Exercise objective =>
Only the number is needed: how many lines of the records include "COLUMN"?

Provided records =>
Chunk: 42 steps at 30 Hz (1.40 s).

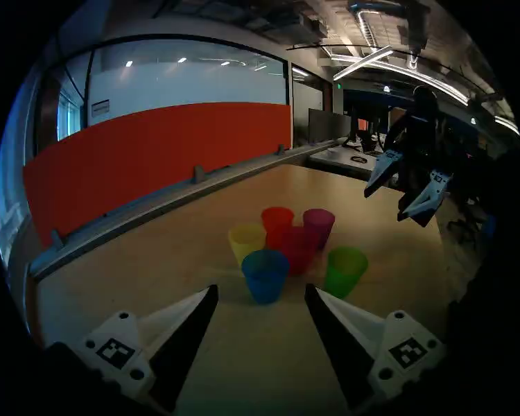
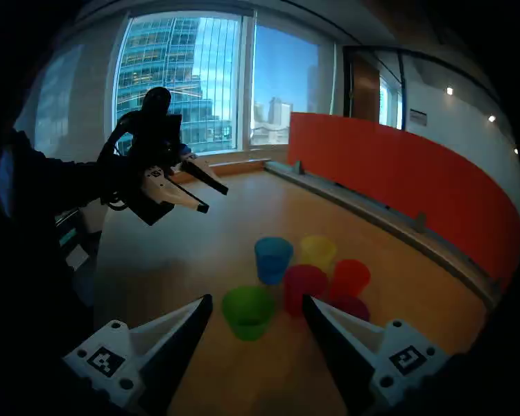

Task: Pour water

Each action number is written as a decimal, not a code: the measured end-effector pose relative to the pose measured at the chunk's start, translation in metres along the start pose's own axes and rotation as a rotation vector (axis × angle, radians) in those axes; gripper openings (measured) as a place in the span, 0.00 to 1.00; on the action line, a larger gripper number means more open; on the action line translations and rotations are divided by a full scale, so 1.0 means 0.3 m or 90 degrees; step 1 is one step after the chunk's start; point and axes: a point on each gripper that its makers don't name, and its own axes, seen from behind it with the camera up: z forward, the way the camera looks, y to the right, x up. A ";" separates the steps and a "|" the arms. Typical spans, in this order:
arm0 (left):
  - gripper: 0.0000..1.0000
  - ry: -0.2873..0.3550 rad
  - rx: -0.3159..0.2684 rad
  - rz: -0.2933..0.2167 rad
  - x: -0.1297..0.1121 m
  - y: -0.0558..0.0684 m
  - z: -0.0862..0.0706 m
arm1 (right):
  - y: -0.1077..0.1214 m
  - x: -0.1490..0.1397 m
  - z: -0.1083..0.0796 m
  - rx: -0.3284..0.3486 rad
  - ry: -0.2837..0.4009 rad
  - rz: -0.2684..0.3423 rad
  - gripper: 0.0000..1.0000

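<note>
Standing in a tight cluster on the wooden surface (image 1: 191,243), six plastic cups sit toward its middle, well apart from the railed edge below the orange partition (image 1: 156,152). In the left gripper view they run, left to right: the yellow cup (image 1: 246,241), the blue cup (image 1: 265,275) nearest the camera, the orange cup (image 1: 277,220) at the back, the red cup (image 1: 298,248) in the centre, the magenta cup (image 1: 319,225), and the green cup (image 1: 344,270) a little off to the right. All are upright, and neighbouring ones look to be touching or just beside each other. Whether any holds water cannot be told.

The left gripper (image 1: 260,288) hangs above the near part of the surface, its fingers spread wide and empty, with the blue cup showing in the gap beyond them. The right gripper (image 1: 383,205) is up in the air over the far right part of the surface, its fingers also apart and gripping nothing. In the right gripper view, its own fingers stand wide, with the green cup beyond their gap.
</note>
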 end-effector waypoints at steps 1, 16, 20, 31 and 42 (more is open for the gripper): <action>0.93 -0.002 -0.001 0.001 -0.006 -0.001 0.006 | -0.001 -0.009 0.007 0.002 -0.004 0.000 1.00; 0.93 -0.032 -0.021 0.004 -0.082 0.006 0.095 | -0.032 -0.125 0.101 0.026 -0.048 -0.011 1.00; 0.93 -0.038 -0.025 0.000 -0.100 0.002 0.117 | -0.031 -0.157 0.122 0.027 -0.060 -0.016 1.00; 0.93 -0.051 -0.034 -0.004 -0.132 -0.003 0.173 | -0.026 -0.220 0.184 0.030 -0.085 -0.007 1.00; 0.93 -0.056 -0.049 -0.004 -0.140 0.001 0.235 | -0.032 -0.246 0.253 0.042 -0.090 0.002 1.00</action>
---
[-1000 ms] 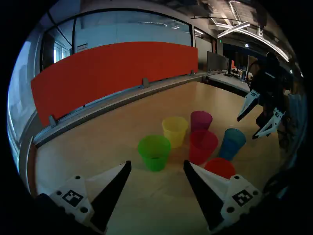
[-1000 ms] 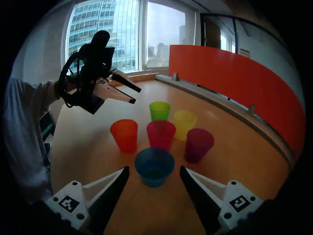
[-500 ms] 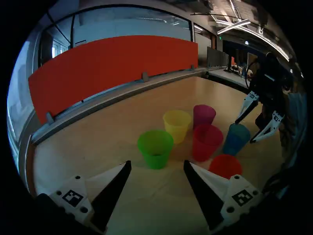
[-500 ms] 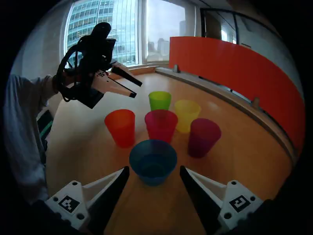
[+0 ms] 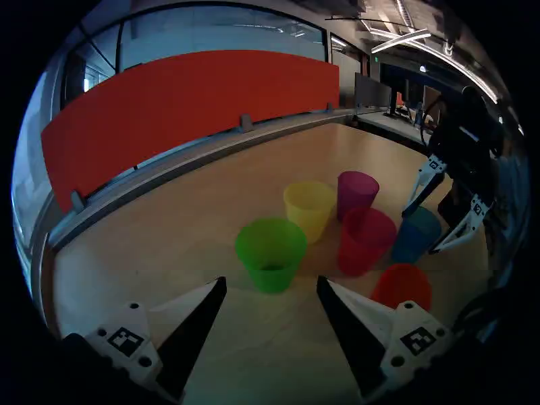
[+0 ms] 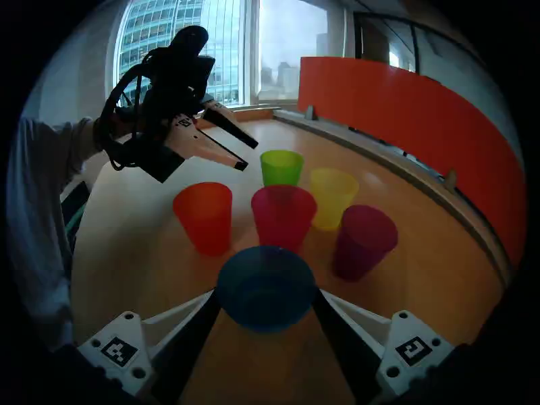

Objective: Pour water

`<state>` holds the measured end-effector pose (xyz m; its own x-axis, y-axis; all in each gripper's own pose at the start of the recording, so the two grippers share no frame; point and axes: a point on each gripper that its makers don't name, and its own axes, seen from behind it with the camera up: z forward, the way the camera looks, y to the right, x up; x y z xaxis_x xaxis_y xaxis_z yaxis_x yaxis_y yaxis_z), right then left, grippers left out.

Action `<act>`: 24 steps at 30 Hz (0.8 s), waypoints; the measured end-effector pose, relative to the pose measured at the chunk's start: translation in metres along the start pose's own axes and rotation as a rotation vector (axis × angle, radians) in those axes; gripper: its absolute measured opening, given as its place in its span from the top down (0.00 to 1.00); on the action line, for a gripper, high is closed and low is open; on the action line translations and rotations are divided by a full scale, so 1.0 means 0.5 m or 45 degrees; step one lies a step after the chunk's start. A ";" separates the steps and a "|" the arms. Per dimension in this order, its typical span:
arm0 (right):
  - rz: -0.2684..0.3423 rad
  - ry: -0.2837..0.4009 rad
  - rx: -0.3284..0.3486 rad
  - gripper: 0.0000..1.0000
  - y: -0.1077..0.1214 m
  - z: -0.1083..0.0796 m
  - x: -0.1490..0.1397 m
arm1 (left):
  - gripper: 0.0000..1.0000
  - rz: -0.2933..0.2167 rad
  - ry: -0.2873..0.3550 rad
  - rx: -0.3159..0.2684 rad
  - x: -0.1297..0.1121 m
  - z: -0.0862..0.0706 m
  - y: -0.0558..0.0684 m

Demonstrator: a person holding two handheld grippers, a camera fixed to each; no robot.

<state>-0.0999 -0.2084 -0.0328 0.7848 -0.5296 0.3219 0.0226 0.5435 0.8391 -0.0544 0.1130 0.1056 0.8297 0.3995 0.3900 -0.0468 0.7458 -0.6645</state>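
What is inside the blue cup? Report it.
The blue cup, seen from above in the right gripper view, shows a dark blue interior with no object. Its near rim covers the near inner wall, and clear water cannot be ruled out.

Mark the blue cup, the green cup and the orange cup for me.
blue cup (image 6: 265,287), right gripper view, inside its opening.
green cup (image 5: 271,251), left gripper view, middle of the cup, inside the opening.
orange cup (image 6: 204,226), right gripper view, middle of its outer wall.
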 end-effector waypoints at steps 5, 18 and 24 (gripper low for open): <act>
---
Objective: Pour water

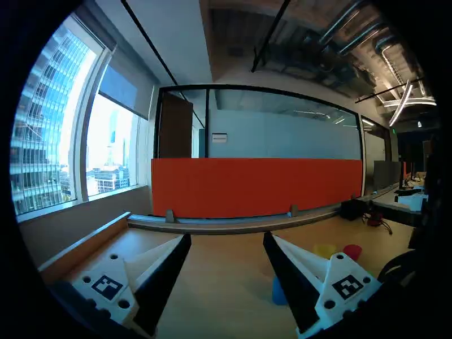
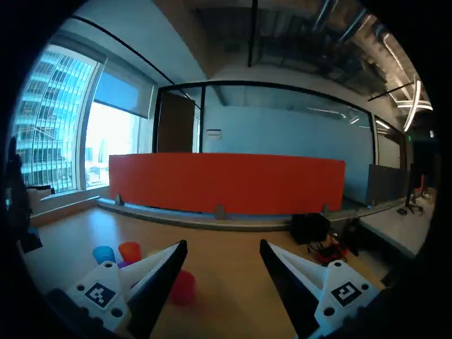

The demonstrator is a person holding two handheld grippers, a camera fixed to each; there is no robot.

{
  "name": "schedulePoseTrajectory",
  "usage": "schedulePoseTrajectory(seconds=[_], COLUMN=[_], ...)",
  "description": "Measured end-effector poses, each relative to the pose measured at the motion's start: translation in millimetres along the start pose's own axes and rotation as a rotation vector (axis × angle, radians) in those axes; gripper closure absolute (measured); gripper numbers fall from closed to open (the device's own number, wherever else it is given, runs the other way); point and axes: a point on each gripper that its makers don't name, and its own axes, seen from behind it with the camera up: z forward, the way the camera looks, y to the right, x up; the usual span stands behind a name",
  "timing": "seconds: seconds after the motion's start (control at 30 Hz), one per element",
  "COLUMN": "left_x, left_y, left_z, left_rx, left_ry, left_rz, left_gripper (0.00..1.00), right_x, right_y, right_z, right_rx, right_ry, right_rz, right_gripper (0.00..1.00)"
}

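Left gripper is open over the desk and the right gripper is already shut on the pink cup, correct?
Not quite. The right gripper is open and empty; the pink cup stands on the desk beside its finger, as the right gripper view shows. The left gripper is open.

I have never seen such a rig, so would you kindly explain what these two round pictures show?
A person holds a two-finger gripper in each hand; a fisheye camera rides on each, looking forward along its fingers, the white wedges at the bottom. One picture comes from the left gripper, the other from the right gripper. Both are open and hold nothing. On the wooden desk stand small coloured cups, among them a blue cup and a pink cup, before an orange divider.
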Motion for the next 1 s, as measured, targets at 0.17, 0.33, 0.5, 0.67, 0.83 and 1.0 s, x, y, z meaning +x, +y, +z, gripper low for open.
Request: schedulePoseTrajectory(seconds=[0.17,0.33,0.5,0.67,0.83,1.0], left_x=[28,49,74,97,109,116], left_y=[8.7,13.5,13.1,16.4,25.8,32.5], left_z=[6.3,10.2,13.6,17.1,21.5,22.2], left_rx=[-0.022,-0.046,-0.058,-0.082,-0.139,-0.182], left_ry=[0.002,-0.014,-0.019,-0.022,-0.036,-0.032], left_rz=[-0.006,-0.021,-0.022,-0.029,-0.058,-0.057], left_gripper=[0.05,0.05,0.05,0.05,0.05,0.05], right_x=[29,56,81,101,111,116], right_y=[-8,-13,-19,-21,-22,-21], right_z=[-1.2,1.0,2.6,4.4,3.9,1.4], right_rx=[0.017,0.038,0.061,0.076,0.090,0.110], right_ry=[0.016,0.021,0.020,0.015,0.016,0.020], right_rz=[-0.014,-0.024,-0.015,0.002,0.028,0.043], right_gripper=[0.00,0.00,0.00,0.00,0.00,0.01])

Answer =>
2